Un peu déroutée d’être sans emploi, à la maison, je fouillais Facebook sur mon portable, en chaussons, mon chat sur les genoux. J’avais d’abord jeté un coup d’œil aux anciens collègues, mais sans grand intérêt. Puis je me suis mise à penser plus loin. Les gens importants de ma vie, qu’étaient-ils devenus? Ceux que j’avais connu, qu’avaient-ils fait de leurs vies ? J’ai vécu la moitié de ma vie en expat, loin de mon pays, et je n’ai pas gardé d’amis d’enfance, ni d’université. Comment c’est arrivé, je n’en sais rien. Il semble que la trajectoire prévue de mon destin ait cafouillé à un moment. J’ai construit ma vie ailleurs.

Certains visages et certains noms revenaient en mémoire – qu’avaient-fait Isabelle, ma copine d’université, ou Hélène que j’avais rencontré en Angleterre… Et puis j’ai poussé encore plus loin. Pourquoi pas Olivia ? Olivia si jolie, du Cm1-Cm2. Je revoyais un joli visage rond et des couettes de cheveux châtain, lisses et brillants. A la sortie de l’école, sur le chemin du retour, elle m’enseignait des mots d’espagnol. Sa mère était espagnole. Olivia m’avait invitée chez elle, j’avais vu la magnifique maison dans le centre-ville, avec une verrière donnant sur un beau jardin vert.

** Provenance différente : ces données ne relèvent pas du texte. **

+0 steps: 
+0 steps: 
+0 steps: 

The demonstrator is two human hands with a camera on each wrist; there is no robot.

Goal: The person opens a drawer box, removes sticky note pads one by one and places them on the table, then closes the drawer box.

Toutes les deux rêvions de danse classique et avions passé l’après-midi à faire des pas de danse dans le jardin d’hiver.

Pendant que je revoyais ces images, le moteur de recherche avait trouvé trois noms, mais je l’avais reconnue. A travers les trois décades qui nous séparaient dans le temps, les traits de la petite fille d’alors apparaissait sur une photo, à peine changés. Comme si les yeux de l’enfance avaient déjà entrevu l’adulte.  Sur fond de posters marketing, elle se tenait debout, entourée d’homme et de femmes en costumes et tailleurs d’affaires. Souriant comme une fleur épanouie. Aucune information sur sa vie de famille, je ne trouvais d’elle que des détails concernant sa carrière, Directrice d’une division d’une grande ville. Un poste important. Ah, je le savais bien, qu’elle irait loin. Cent amis, sur Facebook. Sauf que là, je la rattrapais, j’en avais 111.

Mais ce que je voulais savoir, c’était ce qu’était devenue Anna… Anna… Anna Podoton. La troisième roue du carrosse.

Je vénérais Olivia, éblouie par son père médecin, sa mère si belle à l’accent dansant, sa maison, et sa vie enchantée. J’étais arrivée dans une nouvelle ville, nouvelle école, désorientée, déboussolée, et puis j’avais rencontré Olivia. Nous marchions et bavardions ensemble jusqu’à ce que nos chemins se séparent à ma station de bus. Elle continuait sa route à pied. Tous les jours elle m’apprenait de nouveaux mots, nous échangions de nouveaux pas de danse.

Puis Anna était arrivée. D’une autre école. Comme elle venait de bretagne, elle et moi avions des points communs, des bribes de chansons, des noms de village. Olivia et moi avions accueilli la nouvelle-venue dans nos jeux.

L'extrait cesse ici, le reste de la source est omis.